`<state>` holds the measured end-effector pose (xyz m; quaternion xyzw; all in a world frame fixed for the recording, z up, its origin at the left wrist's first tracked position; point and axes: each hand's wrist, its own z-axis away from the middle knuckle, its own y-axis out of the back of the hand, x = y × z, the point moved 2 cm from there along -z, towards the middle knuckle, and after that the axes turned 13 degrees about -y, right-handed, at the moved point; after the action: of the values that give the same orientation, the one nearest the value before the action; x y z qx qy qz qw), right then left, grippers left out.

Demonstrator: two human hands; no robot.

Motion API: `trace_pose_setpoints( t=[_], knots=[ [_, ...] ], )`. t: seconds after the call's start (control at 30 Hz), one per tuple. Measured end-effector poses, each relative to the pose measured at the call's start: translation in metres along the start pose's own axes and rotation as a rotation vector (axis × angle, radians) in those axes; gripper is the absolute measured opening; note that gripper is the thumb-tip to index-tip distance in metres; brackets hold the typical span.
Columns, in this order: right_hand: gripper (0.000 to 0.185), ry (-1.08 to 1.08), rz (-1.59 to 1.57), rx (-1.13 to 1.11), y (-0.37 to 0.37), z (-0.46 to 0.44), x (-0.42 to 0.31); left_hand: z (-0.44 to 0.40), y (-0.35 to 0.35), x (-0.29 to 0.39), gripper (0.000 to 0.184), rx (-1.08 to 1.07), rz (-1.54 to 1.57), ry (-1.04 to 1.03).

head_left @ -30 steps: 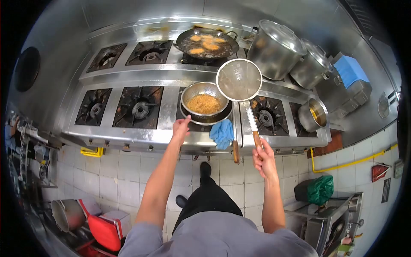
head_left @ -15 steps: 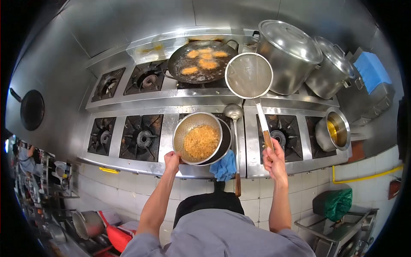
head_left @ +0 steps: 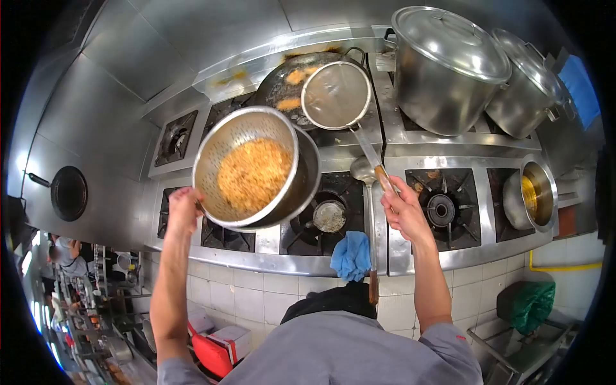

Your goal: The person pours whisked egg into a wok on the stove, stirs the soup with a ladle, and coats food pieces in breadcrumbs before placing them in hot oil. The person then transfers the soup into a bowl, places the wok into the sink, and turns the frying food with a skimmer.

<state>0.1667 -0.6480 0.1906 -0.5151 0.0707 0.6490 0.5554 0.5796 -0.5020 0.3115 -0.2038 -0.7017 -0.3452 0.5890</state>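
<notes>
My left hand [head_left: 185,210] grips the rim of a perforated metal colander [head_left: 215,151], raised above the front burners and tilted. Golden-brown fried bits [head_left: 255,174] lie in it, and a dark pan [head_left: 307,173] shows directly beneath and behind it. My right hand [head_left: 404,208] is closed on the wooden handle of a round mesh strainer [head_left: 336,95]. The strainer's mesh hangs over the right part of a large wok [head_left: 273,86], where orange-brown pieces [head_left: 296,76] sit in dark oil.
Two lidded stockpots [head_left: 439,90] stand at the back right. A ladle [head_left: 364,170] lies beside a front burner [head_left: 329,215], near a blue cloth [head_left: 351,255] on the stove edge. A metal pot with yellow liquid [head_left: 521,199] sits at right. Another person [head_left: 67,256] is far left.
My left hand has lifted the colander and dark pan up and left, uncovering the burner. The strainer has shifted left over the wok. The camera view has shifted too.
</notes>
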Motion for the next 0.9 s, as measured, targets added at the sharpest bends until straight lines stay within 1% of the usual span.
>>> trace_pose_setpoints(
  t=[0.03, 0.07, 0.1, 0.13, 0.17, 0.27, 0.33, 0.37, 0.43, 0.5, 0.63, 0.73, 0.9],
  knots=[
    [0.041, -0.028, -0.008, -0.035, -0.005, -0.005, -0.003, -0.014, -0.001, 0.011, 0.003, 0.021, -0.021, -0.022],
    [0.039, -0.032, 0.001, -0.078, -0.009, -0.009, -0.008, -0.036, 0.006, 0.012, 0.003, -0.002, -0.018, -0.024],
    [0.039, -0.026, -0.004, -0.079, -0.012, -0.015, -0.01, -0.048, -0.001, 0.026, 0.003, -0.027, -0.013, -0.029],
    [0.038, -0.023, 0.004, -0.113, -0.015, -0.021, -0.011, -0.054, -0.008, 0.04, 0.004, 0.006, -0.017, -0.034],
    [0.036, -0.018, 0.013, -0.147, -0.019, -0.027, -0.013, -0.073, -0.007, 0.045, 0.005, 0.007, -0.114, -0.03],
    [0.035, -0.015, -0.01, -0.175, -0.03, -0.04, -0.022, -0.113, -0.021, 0.061, 0.007, -0.012, -0.105, -0.068],
    [0.035, -0.016, -0.027, -0.228, -0.034, -0.05, -0.027, -0.137, -0.033, 0.068, 0.006, 0.035, -0.121, -0.062],
    [0.035, -0.011, -0.031, -0.224, -0.036, -0.054, -0.029, -0.145, -0.042, 0.073, 0.006, 0.029, -0.121, -0.065],
    [0.034, -0.03, -0.044, -0.225, -0.04, -0.063, -0.036, -0.161, -0.059, 0.083, 0.006, 0.085, -0.118, -0.07],
    [0.032, -0.014, -0.043, -0.217, -0.043, -0.068, -0.043, -0.177, -0.073, 0.089, 0.007, 0.058, -0.114, -0.067],
    [0.029, -0.035, -0.088, -0.209, -0.044, -0.082, -0.05, -0.207, -0.092, 0.092, 0.007, 0.073, -0.169, -0.058],
    [0.027, -0.04, -0.085, -0.207, -0.043, -0.092, -0.052, -0.206, -0.11, 0.102, 0.006, 0.079, -0.222, -0.046],
    [0.022, -0.052, -0.121, -0.21, -0.043, -0.102, -0.051, -0.221, -0.117, 0.096, 0.005, 0.082, -0.285, -0.048]
  ],
)
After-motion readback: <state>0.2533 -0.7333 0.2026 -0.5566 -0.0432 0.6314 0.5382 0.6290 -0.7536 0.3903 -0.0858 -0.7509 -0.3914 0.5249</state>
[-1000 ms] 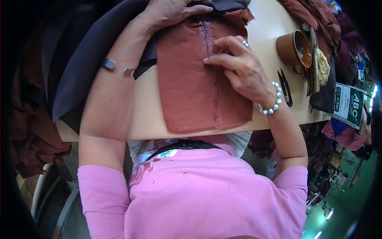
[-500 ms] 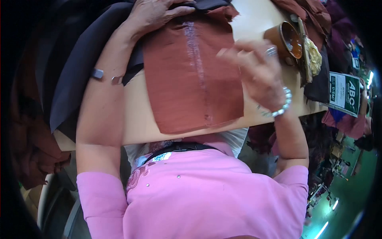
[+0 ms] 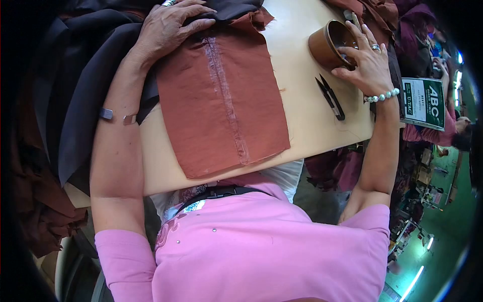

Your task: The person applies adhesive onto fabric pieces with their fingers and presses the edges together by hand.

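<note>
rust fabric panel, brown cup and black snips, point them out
Rust fabric panel (image 3: 224,100), head view: its middle.
Brown cup (image 3: 320,48), head view: outer side wall.
Black snips (image 3: 335,105), head view: the handle.

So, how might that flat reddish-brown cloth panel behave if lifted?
The reddish-brown cloth panel probably flops and feels light: it looks thin, with loose edge threads. Its long whitish streak may bend less freely, looking coated.

Rust-brown fabric panel (image 3: 251,100): flat before me on the table (image 3: 307,121), edges frayed, whitish strip (image 3: 224,90) running lengthwise. Brown open-topped cup (image 3: 320,50): to the panel's right, at my right hand (image 3: 370,63).
</note>
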Available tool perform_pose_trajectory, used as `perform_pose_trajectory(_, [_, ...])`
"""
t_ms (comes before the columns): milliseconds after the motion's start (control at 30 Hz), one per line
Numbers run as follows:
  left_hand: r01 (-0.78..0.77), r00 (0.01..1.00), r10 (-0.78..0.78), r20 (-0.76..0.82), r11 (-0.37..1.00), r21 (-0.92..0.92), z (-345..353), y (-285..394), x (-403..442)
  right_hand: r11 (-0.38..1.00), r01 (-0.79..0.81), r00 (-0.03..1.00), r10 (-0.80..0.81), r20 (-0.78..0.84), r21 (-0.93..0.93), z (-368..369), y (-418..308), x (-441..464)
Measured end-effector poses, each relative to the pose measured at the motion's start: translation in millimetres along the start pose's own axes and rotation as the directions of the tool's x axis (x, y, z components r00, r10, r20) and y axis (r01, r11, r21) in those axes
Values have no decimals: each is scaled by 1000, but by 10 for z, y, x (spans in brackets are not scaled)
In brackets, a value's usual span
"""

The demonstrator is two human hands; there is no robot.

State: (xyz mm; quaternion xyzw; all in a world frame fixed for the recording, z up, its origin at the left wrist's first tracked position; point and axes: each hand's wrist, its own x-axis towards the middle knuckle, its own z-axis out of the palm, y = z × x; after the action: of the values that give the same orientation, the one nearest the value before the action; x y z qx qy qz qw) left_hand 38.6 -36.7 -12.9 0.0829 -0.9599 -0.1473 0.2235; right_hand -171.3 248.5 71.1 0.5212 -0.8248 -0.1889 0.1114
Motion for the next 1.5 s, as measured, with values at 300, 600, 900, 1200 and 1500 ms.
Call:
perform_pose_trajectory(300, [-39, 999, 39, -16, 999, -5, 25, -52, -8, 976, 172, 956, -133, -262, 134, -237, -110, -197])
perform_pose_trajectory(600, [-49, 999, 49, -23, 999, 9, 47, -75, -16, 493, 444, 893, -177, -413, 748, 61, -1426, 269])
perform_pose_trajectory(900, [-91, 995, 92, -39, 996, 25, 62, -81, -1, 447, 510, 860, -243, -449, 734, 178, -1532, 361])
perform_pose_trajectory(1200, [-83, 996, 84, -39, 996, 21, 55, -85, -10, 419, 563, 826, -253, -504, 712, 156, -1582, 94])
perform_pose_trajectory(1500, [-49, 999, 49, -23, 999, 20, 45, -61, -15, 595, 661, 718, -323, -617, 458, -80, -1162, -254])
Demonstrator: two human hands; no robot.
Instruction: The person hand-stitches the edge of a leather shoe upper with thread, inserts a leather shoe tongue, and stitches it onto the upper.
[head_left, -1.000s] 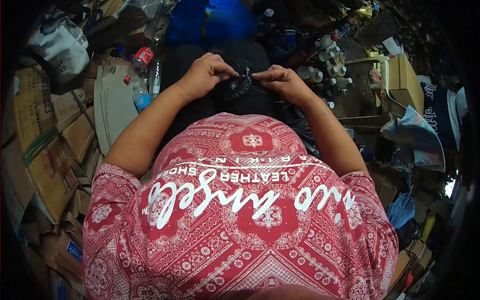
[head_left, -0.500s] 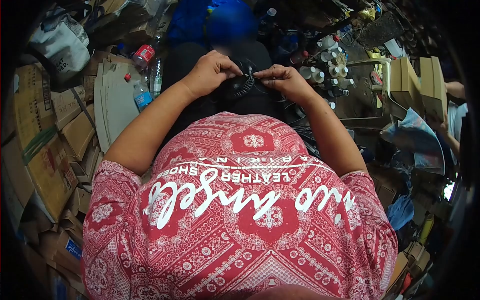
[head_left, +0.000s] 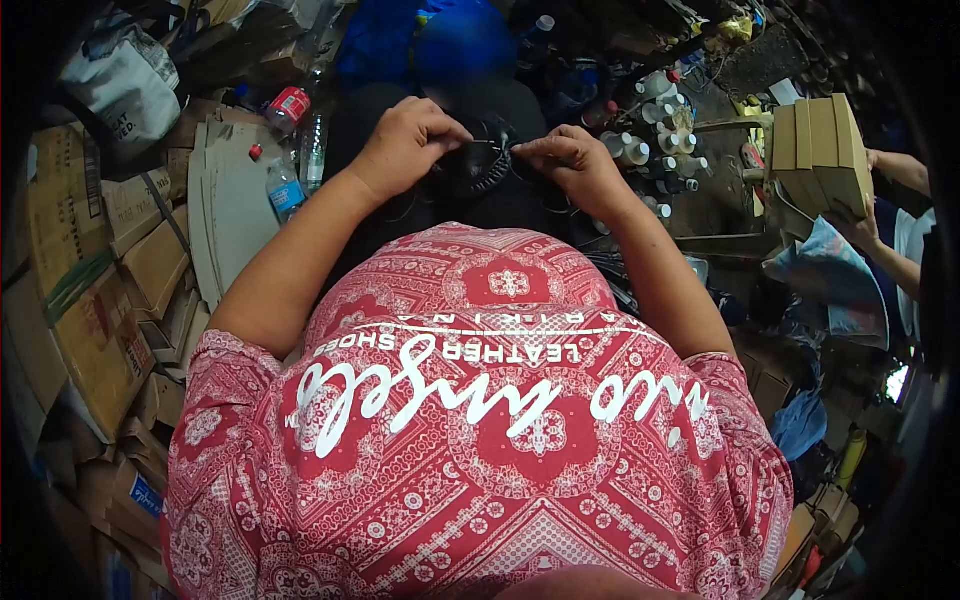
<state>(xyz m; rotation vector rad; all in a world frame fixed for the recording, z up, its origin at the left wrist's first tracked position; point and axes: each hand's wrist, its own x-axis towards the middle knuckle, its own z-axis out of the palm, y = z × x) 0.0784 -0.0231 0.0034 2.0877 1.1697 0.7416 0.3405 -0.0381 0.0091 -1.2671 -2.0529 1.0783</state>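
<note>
On my dark-clothed lap lies a black piece with a ridged, coil-like edge (head_left: 489, 180); its kind is hard to make out. My left hand (head_left: 412, 145) is closed in a pinch above its left side. A thin, pale needle-like thing (head_left: 484, 141) runs from those fingertips toward the right. Opposite, my right hand (head_left: 575, 165) pinches at the upper right edge of the black piece. The two hands are a short gap apart.
Flattened cardboard (head_left: 85, 290) is piled at the left, beside a red-labelled bottle (head_left: 289, 106). Several white-capped bottles (head_left: 672, 130) stand at the right. Another person's hands hold tan boxes (head_left: 820, 150) at the far right. A blue stool-like thing (head_left: 460, 45) is ahead.
My hands have moved slightly apart, and the thin pale thing now shows between them. At the right, the other person's boxes have come together and moved left.
</note>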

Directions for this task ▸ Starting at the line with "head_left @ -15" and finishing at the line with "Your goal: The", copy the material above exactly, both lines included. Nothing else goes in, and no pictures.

Written solution ▸
head_left @ -15 steps: 
head_left @ +0 steps: 

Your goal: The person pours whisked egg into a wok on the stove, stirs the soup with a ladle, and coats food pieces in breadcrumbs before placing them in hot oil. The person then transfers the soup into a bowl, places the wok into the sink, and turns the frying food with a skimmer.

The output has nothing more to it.